▶ Task description: In the listing below, find the line holding "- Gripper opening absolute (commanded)" and the line holding "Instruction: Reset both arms". Write out those two lines and all lines between, exactly, and nothing more.

- - -

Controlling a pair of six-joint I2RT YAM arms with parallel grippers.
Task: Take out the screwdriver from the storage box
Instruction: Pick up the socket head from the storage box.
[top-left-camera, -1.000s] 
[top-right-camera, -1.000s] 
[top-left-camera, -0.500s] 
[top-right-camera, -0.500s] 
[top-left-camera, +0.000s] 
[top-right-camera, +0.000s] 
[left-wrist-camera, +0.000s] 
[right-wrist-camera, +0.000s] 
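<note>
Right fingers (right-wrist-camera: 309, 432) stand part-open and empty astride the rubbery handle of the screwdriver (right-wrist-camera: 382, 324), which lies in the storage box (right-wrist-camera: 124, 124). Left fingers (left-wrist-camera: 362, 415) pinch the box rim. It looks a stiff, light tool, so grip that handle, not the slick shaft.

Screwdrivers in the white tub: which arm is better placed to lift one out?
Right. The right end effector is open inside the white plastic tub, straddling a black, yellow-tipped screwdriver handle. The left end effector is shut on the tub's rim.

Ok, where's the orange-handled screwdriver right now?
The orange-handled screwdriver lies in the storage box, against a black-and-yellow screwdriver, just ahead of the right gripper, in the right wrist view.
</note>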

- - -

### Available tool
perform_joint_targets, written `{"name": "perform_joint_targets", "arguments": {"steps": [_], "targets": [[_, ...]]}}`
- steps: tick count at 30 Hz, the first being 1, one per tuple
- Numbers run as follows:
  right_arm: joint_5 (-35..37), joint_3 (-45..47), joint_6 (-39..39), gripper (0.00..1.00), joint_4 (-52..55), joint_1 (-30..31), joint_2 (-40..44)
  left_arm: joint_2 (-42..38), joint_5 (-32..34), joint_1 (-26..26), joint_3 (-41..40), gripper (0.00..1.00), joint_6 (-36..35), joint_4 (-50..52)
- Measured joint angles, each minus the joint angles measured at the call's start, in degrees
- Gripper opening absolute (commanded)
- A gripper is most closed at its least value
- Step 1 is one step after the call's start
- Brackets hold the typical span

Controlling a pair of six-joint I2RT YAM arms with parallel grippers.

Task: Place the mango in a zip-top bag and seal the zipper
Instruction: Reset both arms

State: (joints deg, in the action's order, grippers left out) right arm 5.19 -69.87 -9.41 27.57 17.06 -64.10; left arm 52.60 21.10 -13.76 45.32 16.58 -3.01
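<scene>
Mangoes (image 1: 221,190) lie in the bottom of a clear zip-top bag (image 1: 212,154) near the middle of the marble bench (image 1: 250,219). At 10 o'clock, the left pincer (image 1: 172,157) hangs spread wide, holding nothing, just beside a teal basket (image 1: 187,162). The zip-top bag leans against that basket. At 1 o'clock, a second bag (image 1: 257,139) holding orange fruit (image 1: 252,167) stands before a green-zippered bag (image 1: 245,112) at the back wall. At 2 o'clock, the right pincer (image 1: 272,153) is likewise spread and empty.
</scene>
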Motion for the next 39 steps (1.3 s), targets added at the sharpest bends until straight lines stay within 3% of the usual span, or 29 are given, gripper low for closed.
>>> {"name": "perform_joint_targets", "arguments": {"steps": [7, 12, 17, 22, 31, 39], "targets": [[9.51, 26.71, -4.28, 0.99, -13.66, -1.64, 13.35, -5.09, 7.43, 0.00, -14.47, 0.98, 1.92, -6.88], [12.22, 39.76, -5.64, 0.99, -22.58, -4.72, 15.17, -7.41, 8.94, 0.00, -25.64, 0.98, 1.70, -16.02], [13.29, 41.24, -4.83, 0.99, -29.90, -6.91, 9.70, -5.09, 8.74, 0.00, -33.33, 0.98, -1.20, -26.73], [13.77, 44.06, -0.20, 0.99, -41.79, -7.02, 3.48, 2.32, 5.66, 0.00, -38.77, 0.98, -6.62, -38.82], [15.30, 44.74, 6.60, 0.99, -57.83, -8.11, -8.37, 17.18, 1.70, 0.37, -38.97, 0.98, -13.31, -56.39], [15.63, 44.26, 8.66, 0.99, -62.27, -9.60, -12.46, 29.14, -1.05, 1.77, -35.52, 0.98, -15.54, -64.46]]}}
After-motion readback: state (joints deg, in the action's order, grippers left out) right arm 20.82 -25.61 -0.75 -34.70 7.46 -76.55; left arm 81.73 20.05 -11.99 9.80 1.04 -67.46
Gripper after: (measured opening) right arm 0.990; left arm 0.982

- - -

▶ Written solution:
- Gripper opening absolute (commanded)
- A gripper is most closed at its least value
- Step 1 is one step after the call's start
- Brackets hold the typical span

Controlling a pair of six-joint I2RT YAM arms with parallel grippers.

Task: Place the mango in a zip-top bag and seal the zipper
Instruction: Reset both arms

That finishes the exercise, with nothing more to add.